El candidato argentino para la secretaría general de la ONU, Rafael Grossi, defendió su nominación para el cargo, apuntando contra dos de sus principales contrincantes, la expresidenta chilena Michelle Bachelet y el exmandatario senegalés Macky Sall, quienes no cuentan con el respaldo de sus respectivos países.
Luego de exponer ante la Asamblea General la tarde del martes, Grossi abordó la carrera por la jefatura del organismo internacional con medios de su país, señalando “no entender” que una persona “se presente bajo la bandera de otro país”.
“Para mí es un orgullo. Yo soy argentino”, declaró tras ser consultado por La Nación respecto al apoyo que le entregó el presidente de Argentina Javier Milei.
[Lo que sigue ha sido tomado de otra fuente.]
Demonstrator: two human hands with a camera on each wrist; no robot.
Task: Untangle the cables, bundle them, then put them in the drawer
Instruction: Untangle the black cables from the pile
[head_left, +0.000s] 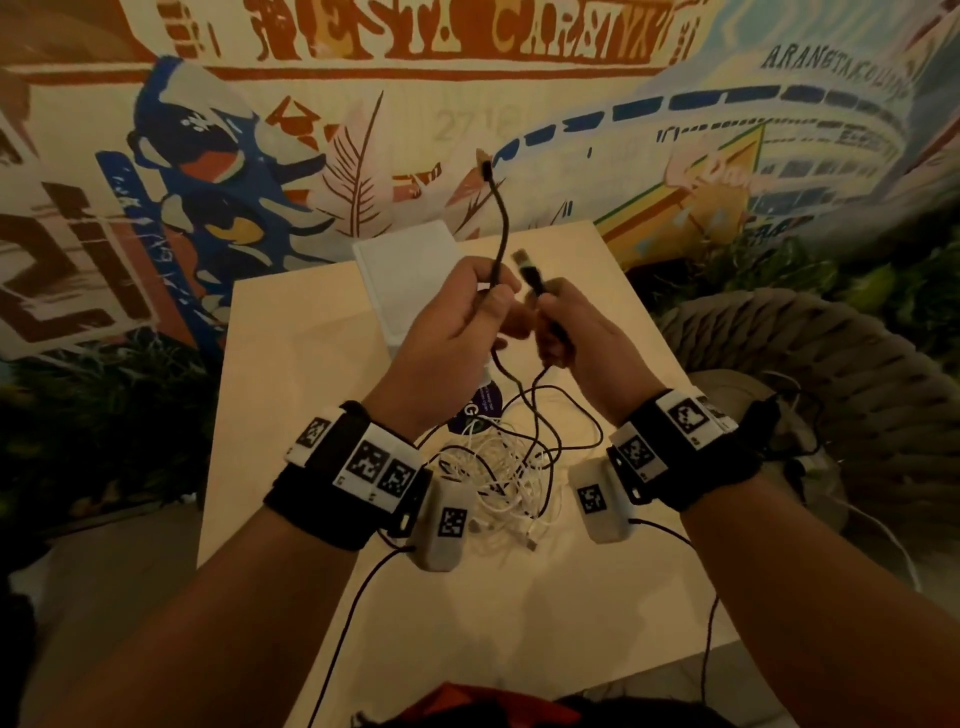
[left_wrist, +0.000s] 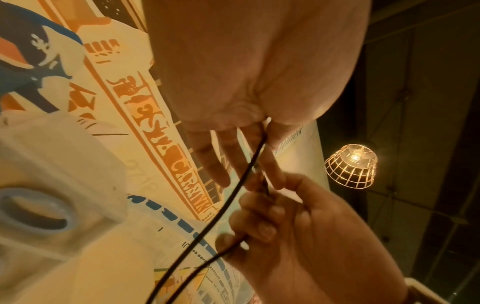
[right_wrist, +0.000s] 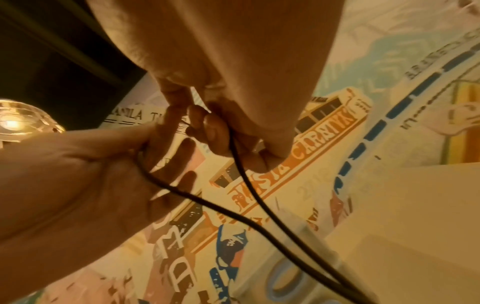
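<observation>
In the head view both hands are raised above the pale table (head_left: 291, 364). My left hand (head_left: 457, 332) pinches a black cable (head_left: 501, 223) whose small plug end stands up above it. My right hand (head_left: 582, 338) grips the same cable's other end just below its USB plug (head_left: 522, 258). The cable's slack hangs down into a tangle of white cables (head_left: 498, 483) lying on the table between my wrists. From the left wrist the black cable (left_wrist: 233, 197) runs between thumb and fingers. From the right wrist, curled fingers (right_wrist: 215, 131) wrap the cable (right_wrist: 259, 197).
A white box (head_left: 405, 275) with a round pull (left_wrist: 33, 214) stands at the back of the table, and a purple tag (head_left: 480, 410) lies near the tangle. A woven seat (head_left: 805, 353) is at the right. A painted wall rises behind; a caged lamp (left_wrist: 350, 166) hangs overhead.
</observation>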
“No entiendo una persona que se presente bajo la bandera de otro país. No lo entiendo”, agregó, en clara alusión a la ex alta comisionada de la ONU.
Luego que el citado medio le preguntara si se refería a Bachelet, Grossi evitó dar nombres. “Yo no critico a nadie, pero no lo entiendo. No juzgo a nadie, pero yo soy, en uso de licencia, un miembro permanente, y muy orgulloso, del servicio exterior de la Argentina”, manifestó.
“¿Cómo me voy a ir a buscar una bandera? Al contrario, soy un agradecido. Y le agradezco al Presidente que me haya presentado porque, como ustedes saben, él es escéptico de las Naciones Unidas”, expresó.
“Y he tenido conversaciones muy profundas con él sobre la ONU, por qué yo quería ser candidato. A él le gustan las discusiones conceptuales. Traté de explicarle que justamente tiene esta naturaleza el organismo, que tiene que cambiar y que es posible cambiarlo”, puntualizó.
En tanto, aseveró que la idea de que la ONU deba ser dirigida por primera vez en su historia por una mujer “ha ido perdiendo prioridad”.
“No es que el tema de la igualdad de género no sea importante. No me malentiendan. A lo que voy es que hay un convencimiento de que no es un momento para actos simbólicos”, dijo.
“De lo que se trata es de elegir la mejor persona, hombre o mujer. ¿Quién es la mejor persona para ejercer el cargo en este momento frente al mundo que tenemos?”, cerró.
Recordemos que el Gobierno de José Antonio Kast decidió no apoyar la candidatura de la expresidenta Bachelet, siendo respaldada eso sí por Brasil y México.
Por su parte, el expresidente senegalés Macky Sall mantuvo su candidatura para suceder a António Guterres pese a la negativa de la Unión Africana (UA), organismo del que forma parte Senegal, a darle su apoyo. En su caso, es respaldado por Burundí.
La cuarta candidata es la exvicepresidenta de Costa Rica Rebeca Grynspan, quien -al igual que Grossi- sí es apoyada por su país.